**SOURCE MATERIAL**

○ ○ ○

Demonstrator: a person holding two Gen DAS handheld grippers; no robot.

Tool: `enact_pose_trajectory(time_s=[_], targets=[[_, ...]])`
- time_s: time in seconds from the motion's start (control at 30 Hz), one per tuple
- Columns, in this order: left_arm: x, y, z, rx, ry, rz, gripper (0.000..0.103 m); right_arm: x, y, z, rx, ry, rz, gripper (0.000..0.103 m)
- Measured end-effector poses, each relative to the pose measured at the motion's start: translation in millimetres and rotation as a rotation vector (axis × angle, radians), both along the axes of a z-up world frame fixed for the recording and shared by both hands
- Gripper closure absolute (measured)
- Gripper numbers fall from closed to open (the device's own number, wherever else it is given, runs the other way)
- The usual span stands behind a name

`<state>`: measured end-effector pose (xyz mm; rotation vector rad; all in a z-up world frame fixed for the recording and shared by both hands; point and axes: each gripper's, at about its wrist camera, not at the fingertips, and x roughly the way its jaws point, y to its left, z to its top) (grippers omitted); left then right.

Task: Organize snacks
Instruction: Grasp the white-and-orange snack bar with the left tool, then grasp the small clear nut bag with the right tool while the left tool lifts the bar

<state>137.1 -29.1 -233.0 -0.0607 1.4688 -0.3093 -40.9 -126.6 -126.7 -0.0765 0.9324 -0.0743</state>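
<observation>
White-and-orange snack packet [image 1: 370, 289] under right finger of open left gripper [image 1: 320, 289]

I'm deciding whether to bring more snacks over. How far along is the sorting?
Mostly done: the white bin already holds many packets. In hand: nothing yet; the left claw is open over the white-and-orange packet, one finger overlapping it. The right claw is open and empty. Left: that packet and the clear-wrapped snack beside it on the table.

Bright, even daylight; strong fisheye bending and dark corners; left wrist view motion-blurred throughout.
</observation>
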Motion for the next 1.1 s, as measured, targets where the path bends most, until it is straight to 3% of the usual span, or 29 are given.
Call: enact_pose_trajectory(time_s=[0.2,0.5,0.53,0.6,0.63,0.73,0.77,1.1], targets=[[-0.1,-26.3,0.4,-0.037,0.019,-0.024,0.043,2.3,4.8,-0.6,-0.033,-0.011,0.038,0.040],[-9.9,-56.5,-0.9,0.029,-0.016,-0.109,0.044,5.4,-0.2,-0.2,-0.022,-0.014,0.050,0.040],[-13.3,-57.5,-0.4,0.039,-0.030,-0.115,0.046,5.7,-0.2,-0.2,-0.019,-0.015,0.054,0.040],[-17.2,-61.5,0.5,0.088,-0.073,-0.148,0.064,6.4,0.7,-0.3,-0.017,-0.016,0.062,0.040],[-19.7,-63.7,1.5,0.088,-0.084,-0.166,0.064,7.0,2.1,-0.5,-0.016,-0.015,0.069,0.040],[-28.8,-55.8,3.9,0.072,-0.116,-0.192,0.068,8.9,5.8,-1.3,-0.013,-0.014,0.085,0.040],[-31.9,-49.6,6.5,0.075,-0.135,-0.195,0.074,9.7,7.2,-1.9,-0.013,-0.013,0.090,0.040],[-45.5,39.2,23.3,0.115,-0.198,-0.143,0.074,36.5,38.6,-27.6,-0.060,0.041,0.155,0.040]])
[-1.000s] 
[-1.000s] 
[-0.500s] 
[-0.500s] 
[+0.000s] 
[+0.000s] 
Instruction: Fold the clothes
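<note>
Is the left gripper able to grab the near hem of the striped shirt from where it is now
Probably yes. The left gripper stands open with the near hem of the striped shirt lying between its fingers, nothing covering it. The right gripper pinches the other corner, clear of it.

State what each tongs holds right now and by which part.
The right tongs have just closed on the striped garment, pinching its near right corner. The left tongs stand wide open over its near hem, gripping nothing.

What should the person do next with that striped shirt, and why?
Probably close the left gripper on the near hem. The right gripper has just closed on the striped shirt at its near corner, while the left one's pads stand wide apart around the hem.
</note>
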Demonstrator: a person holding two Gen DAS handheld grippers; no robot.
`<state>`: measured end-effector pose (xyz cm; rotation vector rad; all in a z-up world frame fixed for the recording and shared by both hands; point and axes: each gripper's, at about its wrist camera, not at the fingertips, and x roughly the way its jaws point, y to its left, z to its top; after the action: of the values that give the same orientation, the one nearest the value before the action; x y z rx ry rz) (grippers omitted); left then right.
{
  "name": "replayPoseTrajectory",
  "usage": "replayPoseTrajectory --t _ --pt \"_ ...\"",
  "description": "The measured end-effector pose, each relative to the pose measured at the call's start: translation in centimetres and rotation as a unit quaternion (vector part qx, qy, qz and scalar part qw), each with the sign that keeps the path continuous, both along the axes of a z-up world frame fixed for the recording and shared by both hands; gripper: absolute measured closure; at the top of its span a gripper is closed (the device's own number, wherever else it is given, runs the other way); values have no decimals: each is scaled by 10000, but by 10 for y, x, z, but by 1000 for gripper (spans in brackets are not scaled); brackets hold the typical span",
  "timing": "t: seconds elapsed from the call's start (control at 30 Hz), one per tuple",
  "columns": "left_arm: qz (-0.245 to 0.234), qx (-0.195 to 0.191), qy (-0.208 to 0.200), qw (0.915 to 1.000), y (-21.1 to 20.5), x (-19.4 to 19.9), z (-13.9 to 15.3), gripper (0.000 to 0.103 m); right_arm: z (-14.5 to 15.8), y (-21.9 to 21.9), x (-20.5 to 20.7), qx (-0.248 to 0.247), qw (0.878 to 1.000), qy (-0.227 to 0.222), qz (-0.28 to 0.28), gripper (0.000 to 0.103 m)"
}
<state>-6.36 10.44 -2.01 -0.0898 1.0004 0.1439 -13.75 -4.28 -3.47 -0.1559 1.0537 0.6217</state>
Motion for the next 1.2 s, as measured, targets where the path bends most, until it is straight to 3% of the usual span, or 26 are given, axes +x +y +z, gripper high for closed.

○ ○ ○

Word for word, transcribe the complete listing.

Demonstrator: a person holding two Gen DAS handheld grippers; no robot.

Tool: `enact_pose_trajectory(time_s=[_], targets=[[_, ...]])`
- time_s: time in seconds from the motion's start (control at 30 Hz), one per tuple
- Columns, in this order: left_arm: x, y, z, rx, ry, rz, gripper (0.000..0.103 m); right_arm: x, y, z, rx, ry, rz, gripper (0.000..0.103 m)
- Measured end-effector poses, each relative to the pose measured at the motion's start: translation in millimetres and rotation as a rotation vector (axis × angle, radians), both along the axes of a z-up world frame fixed for the recording and shared by both hands
- Gripper closure absolute (measured)
- Gripper numbers fall from closed to open (the device's own number, wherever else it is given, runs the other way)
- The usual span stands behind a name

`<state>`: measured end-effector pose (xyz mm; rotation vector rad; all in a z-up world frame fixed for the recording and shared by both hands; point and axes: each gripper's, at about its wrist camera, not at the fingertips, and x roughly the way its jaws point, y to its left, z to its top) (grippers omitted); left then right.

Task: Organize snacks
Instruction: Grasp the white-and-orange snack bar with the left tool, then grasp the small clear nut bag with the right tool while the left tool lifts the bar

<state>137.1 -29.1 -233.0 -0.0607 1.4688 -0.3093 -40.9 -126.6 -126.7 -0.0765 0.9324 -0.0743</state>
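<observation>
White-and-orange snack packet [image 1: 370, 289] under right finger of open left gripper [image 1: 320, 289]

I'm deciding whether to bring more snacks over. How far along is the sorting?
Mostly done: the white bin already holds many packets. In hand: nothing yet; the left claw is open over the white-and-orange packet, one finger overlapping it. The right claw is open and empty. Left: that packet and the clear-wrapped snack beside it on the table.

Bright, even daylight; strong fisheye bending and dark corners; left wrist view motion-blurred throughout.
</observation>
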Motion for the next 1.1 s, as measured, targets where the path bends most, until it is straight to 3% of the usual span, or 29 are given.
Call: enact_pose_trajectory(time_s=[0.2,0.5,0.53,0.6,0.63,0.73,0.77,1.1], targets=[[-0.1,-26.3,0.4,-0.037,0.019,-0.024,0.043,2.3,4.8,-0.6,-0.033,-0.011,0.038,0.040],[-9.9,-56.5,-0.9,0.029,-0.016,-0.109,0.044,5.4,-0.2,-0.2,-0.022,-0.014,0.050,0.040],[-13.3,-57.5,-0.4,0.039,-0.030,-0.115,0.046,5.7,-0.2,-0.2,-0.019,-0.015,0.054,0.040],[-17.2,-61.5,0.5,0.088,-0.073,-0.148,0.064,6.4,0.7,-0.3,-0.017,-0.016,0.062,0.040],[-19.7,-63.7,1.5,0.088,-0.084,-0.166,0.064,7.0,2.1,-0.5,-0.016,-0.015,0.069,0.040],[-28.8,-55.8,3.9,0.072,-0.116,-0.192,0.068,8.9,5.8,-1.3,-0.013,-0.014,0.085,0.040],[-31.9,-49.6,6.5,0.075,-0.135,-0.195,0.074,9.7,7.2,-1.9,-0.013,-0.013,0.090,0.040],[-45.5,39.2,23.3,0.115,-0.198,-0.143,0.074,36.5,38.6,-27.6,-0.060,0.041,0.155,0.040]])
[-1.000s] 
[-1.000s] 
[-0.500s] 
[-0.500s] 
[+0.000s] 
[+0.000s] 
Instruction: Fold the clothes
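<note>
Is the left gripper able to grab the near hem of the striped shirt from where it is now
Probably yes. The left gripper stands open with the near hem of the striped shirt lying between its fingers, nothing covering it. The right gripper pinches the other corner, clear of it.

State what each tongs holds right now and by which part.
The right tongs have just closed on the striped garment, pinching its near right corner. The left tongs stand wide open over its near hem, gripping nothing.

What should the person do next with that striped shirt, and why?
Probably close the left gripper on the near hem. The right gripper has just closed on the striped shirt at its near corner, while the left one's pads stand wide apart around the hem.
</note>
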Demonstrator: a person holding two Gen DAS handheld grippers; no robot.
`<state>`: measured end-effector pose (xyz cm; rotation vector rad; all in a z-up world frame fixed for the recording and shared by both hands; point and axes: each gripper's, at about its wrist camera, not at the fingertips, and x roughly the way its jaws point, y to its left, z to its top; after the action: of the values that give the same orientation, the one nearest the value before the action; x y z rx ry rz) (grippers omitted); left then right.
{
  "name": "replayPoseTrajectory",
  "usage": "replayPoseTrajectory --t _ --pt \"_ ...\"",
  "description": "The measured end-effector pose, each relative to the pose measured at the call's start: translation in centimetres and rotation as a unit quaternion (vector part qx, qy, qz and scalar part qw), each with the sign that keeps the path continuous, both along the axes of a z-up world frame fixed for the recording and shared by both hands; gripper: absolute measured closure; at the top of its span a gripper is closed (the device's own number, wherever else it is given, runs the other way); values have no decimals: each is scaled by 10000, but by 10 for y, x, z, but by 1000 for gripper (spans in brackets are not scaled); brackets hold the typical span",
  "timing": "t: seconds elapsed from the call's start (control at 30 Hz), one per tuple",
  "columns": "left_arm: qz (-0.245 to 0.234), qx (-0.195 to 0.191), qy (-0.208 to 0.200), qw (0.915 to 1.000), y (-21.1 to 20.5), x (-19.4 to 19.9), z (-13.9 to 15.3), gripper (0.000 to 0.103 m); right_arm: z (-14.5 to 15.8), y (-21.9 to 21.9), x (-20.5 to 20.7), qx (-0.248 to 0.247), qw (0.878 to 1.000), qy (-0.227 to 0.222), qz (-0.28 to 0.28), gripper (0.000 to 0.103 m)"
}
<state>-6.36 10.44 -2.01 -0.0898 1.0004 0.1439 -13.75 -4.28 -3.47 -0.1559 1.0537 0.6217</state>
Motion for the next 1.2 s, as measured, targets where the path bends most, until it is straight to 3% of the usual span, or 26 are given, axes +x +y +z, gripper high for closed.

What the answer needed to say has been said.